Problem statement: Please return the listing below from the line with "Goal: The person" through its last line, exactly, and include nothing else.

Dataset content:
>>>>>

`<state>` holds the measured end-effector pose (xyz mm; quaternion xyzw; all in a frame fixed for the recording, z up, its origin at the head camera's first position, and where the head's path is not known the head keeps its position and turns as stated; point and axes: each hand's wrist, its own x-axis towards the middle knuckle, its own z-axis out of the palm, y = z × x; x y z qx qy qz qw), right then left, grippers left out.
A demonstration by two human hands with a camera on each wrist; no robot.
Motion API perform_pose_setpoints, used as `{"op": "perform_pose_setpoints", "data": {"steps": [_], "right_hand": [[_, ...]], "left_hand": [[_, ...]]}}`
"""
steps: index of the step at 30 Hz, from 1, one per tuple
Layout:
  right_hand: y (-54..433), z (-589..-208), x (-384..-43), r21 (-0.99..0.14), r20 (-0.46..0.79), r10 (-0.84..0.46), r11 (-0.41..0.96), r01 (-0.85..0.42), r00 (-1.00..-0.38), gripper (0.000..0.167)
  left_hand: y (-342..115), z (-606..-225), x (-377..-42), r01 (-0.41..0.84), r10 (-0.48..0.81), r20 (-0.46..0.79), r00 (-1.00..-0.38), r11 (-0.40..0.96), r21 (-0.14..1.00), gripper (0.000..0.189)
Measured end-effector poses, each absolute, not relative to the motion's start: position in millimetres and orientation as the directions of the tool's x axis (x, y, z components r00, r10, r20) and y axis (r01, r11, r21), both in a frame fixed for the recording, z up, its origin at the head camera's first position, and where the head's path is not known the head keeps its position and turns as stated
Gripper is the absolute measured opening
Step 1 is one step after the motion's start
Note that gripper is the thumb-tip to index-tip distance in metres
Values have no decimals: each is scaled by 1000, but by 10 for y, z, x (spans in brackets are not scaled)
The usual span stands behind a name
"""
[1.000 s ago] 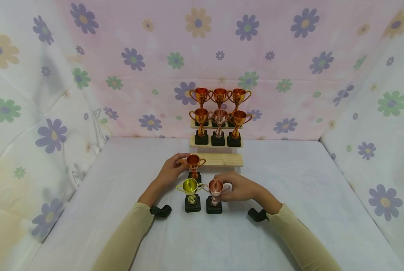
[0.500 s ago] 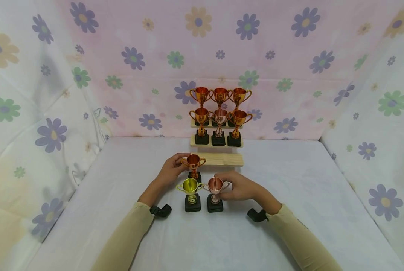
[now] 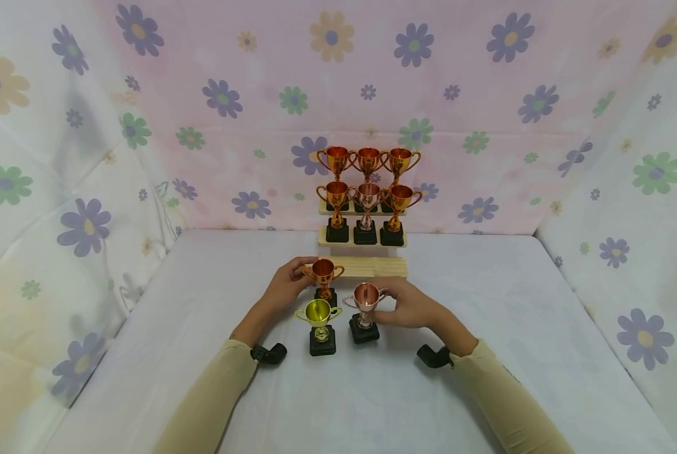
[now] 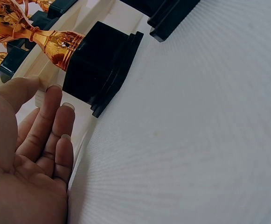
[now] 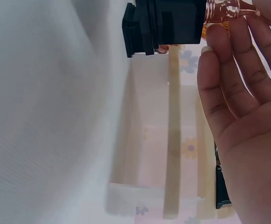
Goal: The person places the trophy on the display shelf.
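Note:
My right hand (image 3: 409, 306) holds a small rose-gold trophy cup (image 3: 366, 299) by its stem and side. The cup is slightly tilted, and its black base (image 5: 177, 21) is off the table in the right wrist view. My left hand (image 3: 286, 287) pinches the left end of the lowest wooden shelf (image 3: 372, 267) between thumb and fingers. In the left wrist view, an orange-gold trophy (image 4: 63, 49) stands close to those fingers, in front of the shelf. A yellow-gold trophy (image 3: 318, 313) stands upright on the table between the hands, nearer to me.
Behind the bottom shelf, a middle tier (image 3: 346, 243) and an upper tier (image 3: 345, 210) bear several trophies, mostly orange-gold with a rose-gold one (image 3: 368, 198) in the front middle. A white cloth (image 3: 230, 403) covers the table; flowered cloth (image 3: 247, 151) hangs around it.
The rose-gold trophy has risen off the table with my right hand, moving slightly right and toward the shelf, and has tilted. My left hand and the other trophies have stayed put.

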<state>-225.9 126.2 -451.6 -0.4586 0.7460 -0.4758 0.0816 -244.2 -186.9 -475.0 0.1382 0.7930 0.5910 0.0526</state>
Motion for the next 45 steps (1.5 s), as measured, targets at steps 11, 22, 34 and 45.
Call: {"op": "perform_pose_setpoints", "data": {"steps": [11, 22, 34, 45], "right_hand": [[1289, -4340, -2282, -799, 314, -664, 202, -566, -679, 25], [1275, -4255, -2413, -762, 405, -593, 202, -616, -696, 26], [1230, -4149, -2482, -767, 408, -436, 313, -560, -802, 19], [1100, -4156, -2547, -781, 377, -321, 395, -484, -869, 11]], "left_hand": [[-1889, -4789, -2449, 162, 282, 92, -955, 238, 958, 46], [-1946, -5090, -2632, 170, 266, 97, -959, 268, 948, 46], [-1947, -5071, -2642, 158, 257, 85, -963, 276, 948, 45], [-1932, -5114, -2648, 168, 267, 89, -960, 288, 943, 44]]}}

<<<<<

Response to this exercise:
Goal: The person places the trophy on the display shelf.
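Note:
My right hand (image 3: 409, 306) holds a small rose-gold trophy cup (image 3: 366, 299) by its stem and side. The cup is slightly tilted, and its black base (image 5: 177, 21) is off the table in the right wrist view. My left hand (image 3: 286, 287) pinches the left end of the lowest wooden shelf (image 3: 372, 267) between thumb and fingers. In the left wrist view, an orange-gold trophy (image 4: 63, 49) stands close to those fingers, in front of the shelf. A yellow-gold trophy (image 3: 318, 313) stands upright on the table between the hands, nearer to me.
Behind the bottom shelf, a middle tier (image 3: 346, 243) and an upper tier (image 3: 345, 210) bear several trophies, mostly orange-gold with a rose-gold one (image 3: 368, 198) in the front middle. A white cloth (image 3: 230, 403) covers the table; flowered cloth (image 3: 247, 151) hangs around it.
The rose-gold trophy has risen off the table with my right hand, moving slightly right and toward the shelf, and has tilted. My left hand and the other trophies have stayed put.
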
<state>-225.9 126.2 -451.6 -0.4586 0.7460 -0.4758 0.0816 -244.2 -186.9 -475.0 0.1382 0.7930 0.5910 0.0526</state>
Motion for the next 45 steps (1.5 s), as measured, targets at steps 11, 22, 34 and 45.
Call: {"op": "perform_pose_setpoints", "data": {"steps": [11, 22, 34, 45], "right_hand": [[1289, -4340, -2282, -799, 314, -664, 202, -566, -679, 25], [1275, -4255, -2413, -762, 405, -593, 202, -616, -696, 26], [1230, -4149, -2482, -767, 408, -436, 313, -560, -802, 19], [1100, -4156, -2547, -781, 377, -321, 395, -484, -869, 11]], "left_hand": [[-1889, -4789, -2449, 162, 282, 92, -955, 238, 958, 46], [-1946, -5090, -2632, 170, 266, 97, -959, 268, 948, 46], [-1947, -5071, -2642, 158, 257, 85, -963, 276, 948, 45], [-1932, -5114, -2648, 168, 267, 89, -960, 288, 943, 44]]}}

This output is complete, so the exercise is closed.